Problem requirements: Starting from the line with "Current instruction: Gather" and going up to and including the line with "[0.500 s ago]", copy the listing below exactly. Leave all images out.

Data segment:
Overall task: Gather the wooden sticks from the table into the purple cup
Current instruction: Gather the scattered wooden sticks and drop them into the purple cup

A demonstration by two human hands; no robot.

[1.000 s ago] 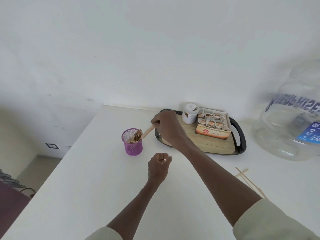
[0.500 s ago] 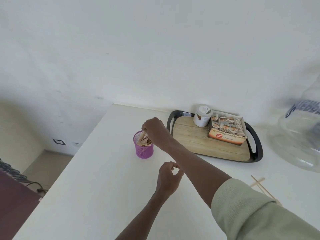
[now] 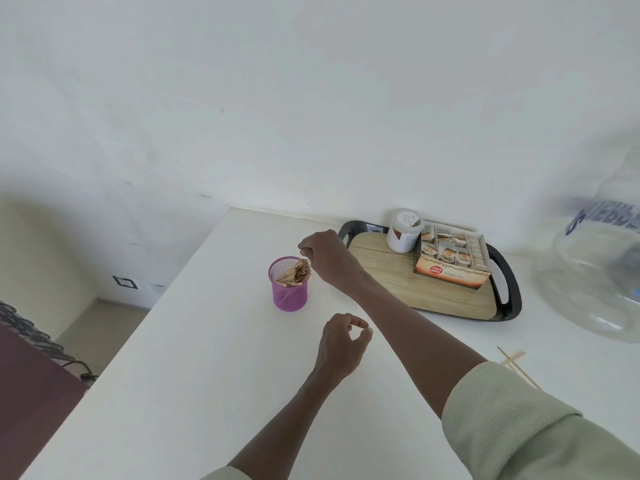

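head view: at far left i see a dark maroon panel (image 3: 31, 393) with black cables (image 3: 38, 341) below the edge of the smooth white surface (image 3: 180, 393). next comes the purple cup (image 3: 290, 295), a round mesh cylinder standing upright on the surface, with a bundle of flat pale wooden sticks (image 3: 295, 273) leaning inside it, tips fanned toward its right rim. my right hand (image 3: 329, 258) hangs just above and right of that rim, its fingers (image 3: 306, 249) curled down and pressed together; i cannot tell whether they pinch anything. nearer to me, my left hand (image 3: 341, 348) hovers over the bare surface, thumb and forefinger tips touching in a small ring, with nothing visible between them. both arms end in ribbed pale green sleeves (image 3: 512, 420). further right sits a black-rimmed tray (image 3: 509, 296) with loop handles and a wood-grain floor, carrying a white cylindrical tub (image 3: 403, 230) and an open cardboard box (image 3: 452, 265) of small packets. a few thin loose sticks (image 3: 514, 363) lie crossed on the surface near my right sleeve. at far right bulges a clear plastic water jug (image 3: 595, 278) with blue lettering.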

Task solution:
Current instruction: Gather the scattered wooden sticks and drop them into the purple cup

A demonstration by two human hands; no robot.

[1.000 s ago] 
[0.500 s ago] 

That concludes the response.